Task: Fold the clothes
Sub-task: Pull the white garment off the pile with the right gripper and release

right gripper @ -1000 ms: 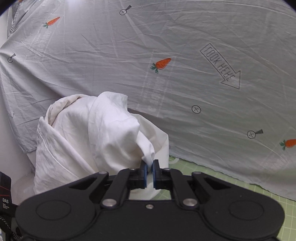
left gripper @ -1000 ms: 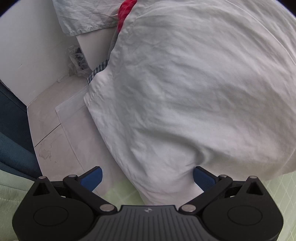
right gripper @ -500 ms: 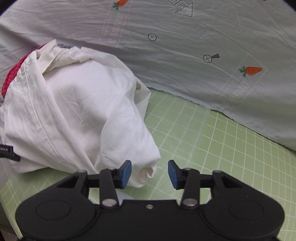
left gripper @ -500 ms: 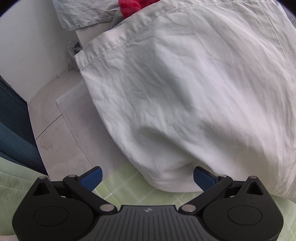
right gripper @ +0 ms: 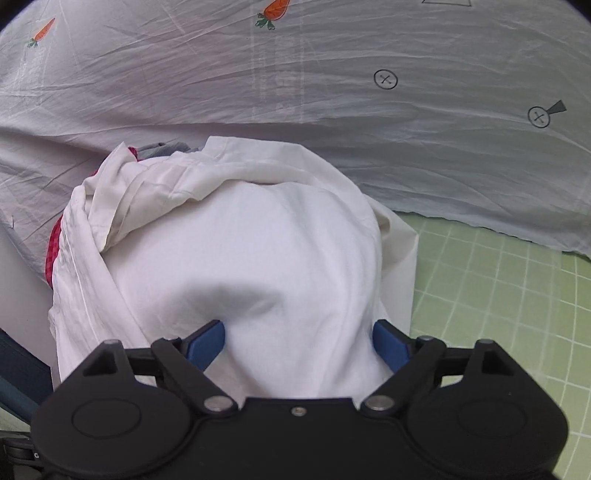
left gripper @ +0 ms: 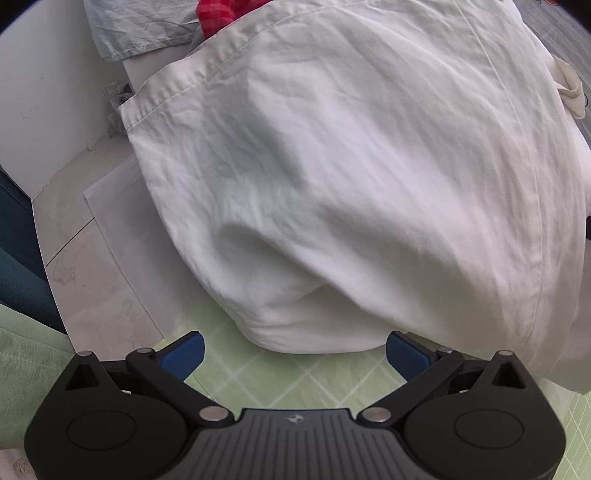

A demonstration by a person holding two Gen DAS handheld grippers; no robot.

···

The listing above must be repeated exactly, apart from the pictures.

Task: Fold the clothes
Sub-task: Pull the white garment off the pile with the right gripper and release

right gripper @ -1000 ms: 
left gripper @ -1000 ms: 
right gripper @ -500 ms: 
left gripper @ -500 ms: 
right gripper @ +0 ms: 
left gripper @ +0 ms: 

A demonstration by a person holding two Gen DAS handheld grippers; no robot.

The exercise is done.